Latvia participated in and won the Eurovision Song Contest 2002 with the song "I Wanna" written by Marija Naumova and Marats Samauskis. The song was performed by Marie N, which is the artistic name of singer Marija Naumova. The Latvian broadcaster Latvijas Televīzija (LTV) organised the national final Eirodziesma 2002 in order to select the Latvian entry for the 2002 contest in Tallinn, Estonia. Fifteen songs were selected to compete in the national final on 2 March 2002 where a public televote exclusively selected "I Wonna" performed by Marija Naumova as the winner. The song was later retitled as "I Wanna" for the Eurovision Song Contest.

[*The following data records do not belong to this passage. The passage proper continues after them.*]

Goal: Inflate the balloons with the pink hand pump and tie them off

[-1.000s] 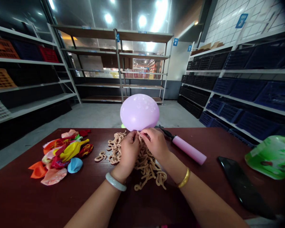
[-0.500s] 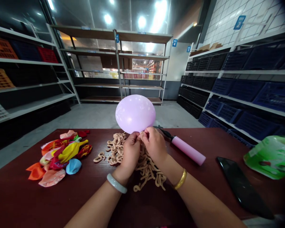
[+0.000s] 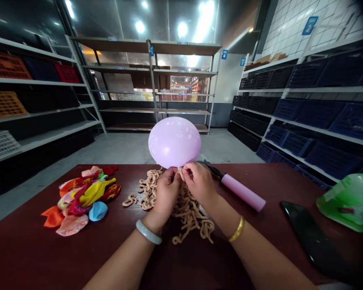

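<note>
Pinching the stretchy neck of a featherlight, taut balloon [image 3: 174,141] held just above the counter [image 3: 33,257], the left hand [image 3: 167,192] and right hand [image 3: 201,185] likely have the safest hold on its fragile skin.

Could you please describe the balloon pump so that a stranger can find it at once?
On the dark red table, find the left hand and right hand pinching the inflated lilac balloon. The pump lies slanted between the right hand and a black phone. It alone is a rigid pink tube with a black nozzle.
</note>
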A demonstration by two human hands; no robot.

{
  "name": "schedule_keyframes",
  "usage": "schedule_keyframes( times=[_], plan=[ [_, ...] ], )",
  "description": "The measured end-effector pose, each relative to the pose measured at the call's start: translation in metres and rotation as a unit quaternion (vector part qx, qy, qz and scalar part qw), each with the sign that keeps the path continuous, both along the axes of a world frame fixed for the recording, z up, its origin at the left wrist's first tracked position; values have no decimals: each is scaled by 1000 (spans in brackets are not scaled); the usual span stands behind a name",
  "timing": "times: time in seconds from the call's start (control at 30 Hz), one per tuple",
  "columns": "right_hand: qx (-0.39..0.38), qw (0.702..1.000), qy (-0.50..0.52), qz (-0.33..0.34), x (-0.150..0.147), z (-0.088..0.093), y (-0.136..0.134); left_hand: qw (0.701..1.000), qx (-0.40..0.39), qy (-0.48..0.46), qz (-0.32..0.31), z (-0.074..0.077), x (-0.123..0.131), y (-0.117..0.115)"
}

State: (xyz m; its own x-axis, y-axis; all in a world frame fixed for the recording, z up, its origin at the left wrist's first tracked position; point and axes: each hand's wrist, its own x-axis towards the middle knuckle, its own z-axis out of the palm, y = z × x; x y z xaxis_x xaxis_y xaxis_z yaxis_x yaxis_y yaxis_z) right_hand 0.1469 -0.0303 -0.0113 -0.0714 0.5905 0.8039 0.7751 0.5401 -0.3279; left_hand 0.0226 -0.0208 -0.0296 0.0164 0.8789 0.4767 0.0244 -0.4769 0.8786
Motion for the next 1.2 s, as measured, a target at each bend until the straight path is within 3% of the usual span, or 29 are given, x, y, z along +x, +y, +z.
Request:
schedule_keyframes(
  times=[0.3, 0.77, 1.2],
  plan=[
    [8, 997, -61, 42, 3, 7, -7, 978, -99, -154, -99, -5, 2, 2],
    [-71, 982, 88, 150, 11, 14, -1, 999, -26, -26, -19, -1, -2, -1],
    [-10, 985, 137, 103, -1, 9, -10, 998, -29, -50, -21, 0, 0, -3]
  ],
)
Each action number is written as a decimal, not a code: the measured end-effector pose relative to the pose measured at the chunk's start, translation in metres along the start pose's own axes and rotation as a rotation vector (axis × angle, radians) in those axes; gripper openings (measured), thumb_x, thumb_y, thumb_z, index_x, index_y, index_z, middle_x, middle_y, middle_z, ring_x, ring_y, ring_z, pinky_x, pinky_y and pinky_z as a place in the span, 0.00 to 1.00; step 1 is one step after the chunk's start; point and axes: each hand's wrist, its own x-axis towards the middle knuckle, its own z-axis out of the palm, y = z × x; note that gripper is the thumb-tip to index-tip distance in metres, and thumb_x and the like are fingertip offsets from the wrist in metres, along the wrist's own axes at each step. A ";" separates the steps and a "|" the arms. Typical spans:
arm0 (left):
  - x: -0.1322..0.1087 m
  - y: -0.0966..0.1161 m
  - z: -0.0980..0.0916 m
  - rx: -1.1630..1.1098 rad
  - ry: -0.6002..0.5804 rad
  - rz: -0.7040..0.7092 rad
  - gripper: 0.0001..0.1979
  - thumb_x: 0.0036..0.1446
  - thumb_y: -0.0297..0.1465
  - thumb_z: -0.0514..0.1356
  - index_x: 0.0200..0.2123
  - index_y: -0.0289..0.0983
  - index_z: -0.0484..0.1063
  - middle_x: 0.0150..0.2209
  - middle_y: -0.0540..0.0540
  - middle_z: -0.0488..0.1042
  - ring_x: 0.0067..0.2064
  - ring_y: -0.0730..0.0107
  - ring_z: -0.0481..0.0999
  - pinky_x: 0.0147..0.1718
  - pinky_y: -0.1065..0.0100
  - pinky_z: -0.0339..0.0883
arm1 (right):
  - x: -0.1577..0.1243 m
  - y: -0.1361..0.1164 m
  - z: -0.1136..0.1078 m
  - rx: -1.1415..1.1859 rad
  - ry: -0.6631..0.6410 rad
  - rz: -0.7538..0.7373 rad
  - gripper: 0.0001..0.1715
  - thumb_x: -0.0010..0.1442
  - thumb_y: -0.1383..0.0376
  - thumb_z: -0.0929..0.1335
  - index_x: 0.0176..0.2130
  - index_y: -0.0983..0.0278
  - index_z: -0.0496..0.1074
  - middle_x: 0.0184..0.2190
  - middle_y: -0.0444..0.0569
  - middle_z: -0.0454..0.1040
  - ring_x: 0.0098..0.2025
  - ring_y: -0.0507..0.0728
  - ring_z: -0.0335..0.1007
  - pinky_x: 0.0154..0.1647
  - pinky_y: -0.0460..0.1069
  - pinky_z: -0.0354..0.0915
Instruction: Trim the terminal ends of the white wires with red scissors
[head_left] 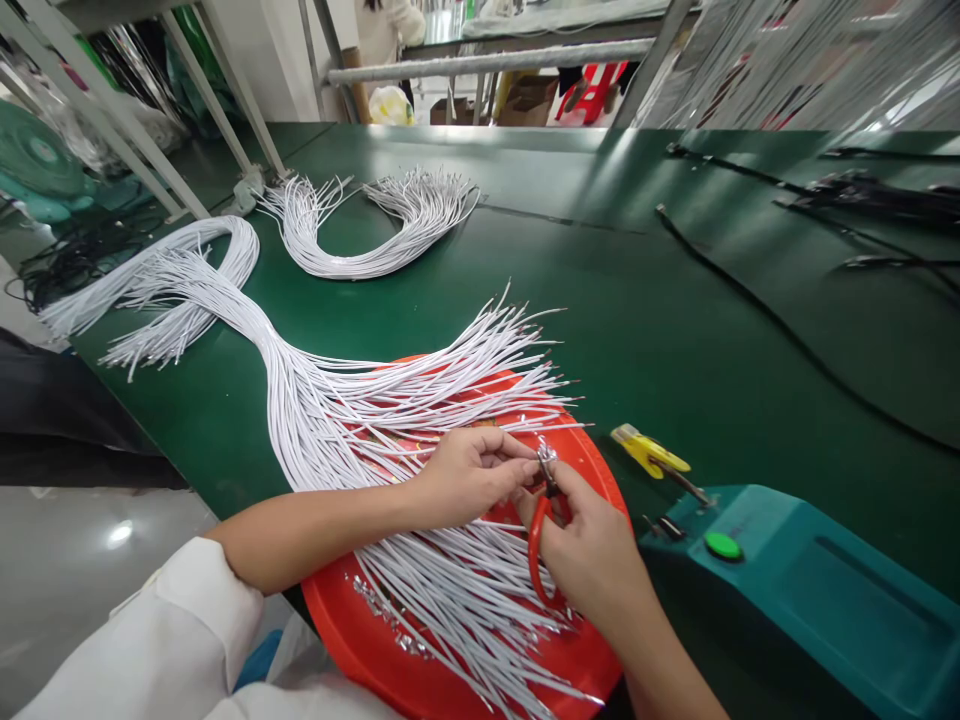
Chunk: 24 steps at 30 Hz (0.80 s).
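Observation:
My right hand (592,540) grips a small pair of scissors (538,550) by the red handles. The blades point away from me, close to my left fingertips, beside a bit of crumpled silver foil (547,450). My left hand (469,475) is closed in a pinch at the end of a white cable, most of which the fingers hide. Under both hands, a large bundle of white cables (315,400) fans out across a red tray (337,620). Silver scraps (409,640) lie in the tray's near part.
Two more bundles of white cables (360,262) (240,245) lie on the green table (570,300). At right stand a teal machine (840,590) and a yellow-handled tool (649,448). Black cables (780,320) stretch along the far right. Metal frame legs (225,90) rise at the back left.

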 end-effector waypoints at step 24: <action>-0.001 -0.001 -0.001 0.041 -0.027 0.039 0.05 0.48 0.26 0.62 0.30 0.30 0.70 0.22 0.52 0.71 0.22 0.83 0.69 0.23 0.79 0.62 | -0.003 -0.010 -0.002 0.020 -0.016 0.031 0.13 0.53 0.54 0.63 0.31 0.61 0.67 0.17 0.40 0.65 0.19 0.52 0.59 0.20 0.46 0.54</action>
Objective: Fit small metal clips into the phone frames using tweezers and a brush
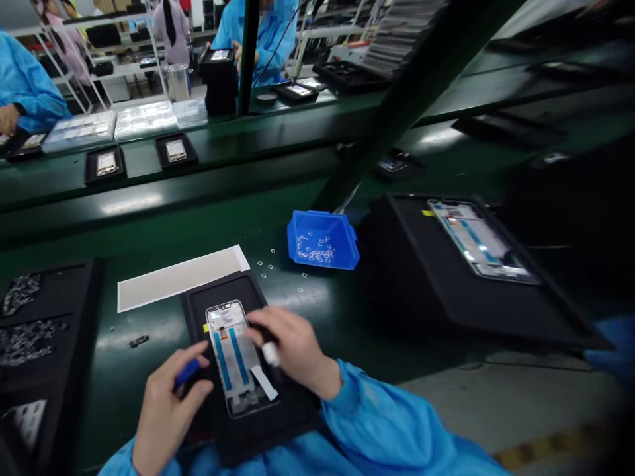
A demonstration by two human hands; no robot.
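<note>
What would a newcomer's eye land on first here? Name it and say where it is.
Most likely the bright blue bin, holding small pale pieces, on the green bench near the middle of the view. Next, the phone panel with two blue strips, lying in a black tray between the left hand and the right hand. Off to the right, a similar panel lies on another black tray.
</note>
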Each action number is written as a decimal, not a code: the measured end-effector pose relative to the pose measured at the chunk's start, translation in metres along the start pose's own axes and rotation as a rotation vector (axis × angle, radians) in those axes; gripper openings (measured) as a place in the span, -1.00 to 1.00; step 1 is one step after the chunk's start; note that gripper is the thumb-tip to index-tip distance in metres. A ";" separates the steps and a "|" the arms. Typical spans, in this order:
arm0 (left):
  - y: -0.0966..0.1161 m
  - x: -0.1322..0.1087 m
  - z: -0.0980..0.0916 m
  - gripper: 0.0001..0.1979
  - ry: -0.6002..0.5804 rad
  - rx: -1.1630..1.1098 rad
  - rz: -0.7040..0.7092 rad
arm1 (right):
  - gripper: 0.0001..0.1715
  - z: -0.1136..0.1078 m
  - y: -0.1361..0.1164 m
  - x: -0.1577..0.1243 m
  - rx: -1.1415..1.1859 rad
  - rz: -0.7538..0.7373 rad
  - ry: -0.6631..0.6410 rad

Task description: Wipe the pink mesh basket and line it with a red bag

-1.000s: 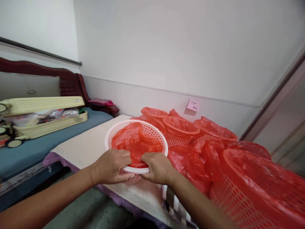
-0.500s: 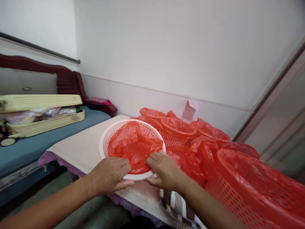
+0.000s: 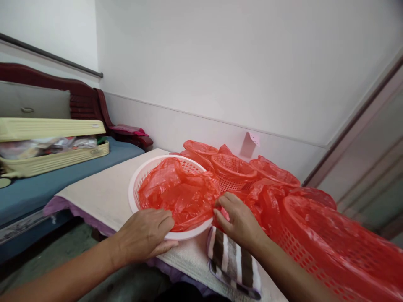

Latvia competed in the Eurovision Song Contest which took place on 25 May 2002. Performing during the show in position 23, Latvia placed first out of the 24 participating countries, winning the contest with 176 points. This was Latvia's first win in the Eurovision Song Contest.

Background 

Prior to the 2002 contest, Latvia had participated in the Eurovision Song Contest two times since its first entry in 2000 with the song "My Star" performed by Brainstorm which placed 3rd. In the 2001 contest, Latvia placed 18th with the song "Too Much" performed by Arnis Mednis. The Latvian national broadcaster, Latvijas Televīzija (LTV), broadcasts the event within Latvia and organises the selection process for the nation's entry. Since their debut in 2000, LTV had organised the selection show Eirodziesma, a selection procedure that was continued in order to select the Latvian entry for the 2002 contest.

Before Eurovision

Eirodziesma 2002 
Eirodziesma 2002 was the third edition of Eirodziesma, the music competition that selects Latvia's entries for the Eurovision Song Contest. The competition took place at the Olympic Center in Ventspils on 2 March 2002, hosted by Ija Circene and Ēriks Niedra and broadcast on LTV1.

Competing entries 
Artists and songwriters were able to submit their entries to the broadcaster between 15 October 2001 and 30 November 2001. A record 68 entries were submitted at the conclusion of the submission period. A jury panel appointed by LTV evaluated the submitted songs and selected fifteen entries for the competition. The jury panel consisted of Munro Forbes (British television director and music manager), Kato Hansen (representative of OGAE Norway), Dave Benton (Estonian Eurovision Song Contest 2001 winner), Gediminas Žujus (Lithuanian producer and composer), Antero Päiväläinen (Finnish producer and representative of Taurus Music), Ólöf Jónsdóttir (Eurovision expert at the Iceland Music Information Centre), Sinia Koussolla (Greek music expert), Jørgen Olsen (Danish Eurovision Song Contest 2000 winner) and Brainstorm (2000 Latvian Eurovision entrant). The fifteen competing artists and songs were announced during a press conference on 14 December 2001.

Final 
The final took place on 2 March 2002. Fifteen acts competed and the song with the highest number of votes from the public, "I Wonna" performed by Marija Naumova, was declared the winner. A preliminary vote by a jury panel and the Latvian public prior to the final also selected Marija Naumova as the winner.

At Eurovision 
According to Eurovision rules, all nations with the exceptions of the bottom six countries in the 2001 contest competed in the final. On 9 November 2001, a special allocation draw was held which determined the running order and Latvia was set to perform in position 23, following the entry from the Slovenia and before the entry from Lithuania. The Latvian performance was largely credited for its stage presentation and choreography between Marie N and her backing performers, and the nation won the contest placing first with a score of 176 points. This was Latvia's first victory in the Eurovision Song Contest.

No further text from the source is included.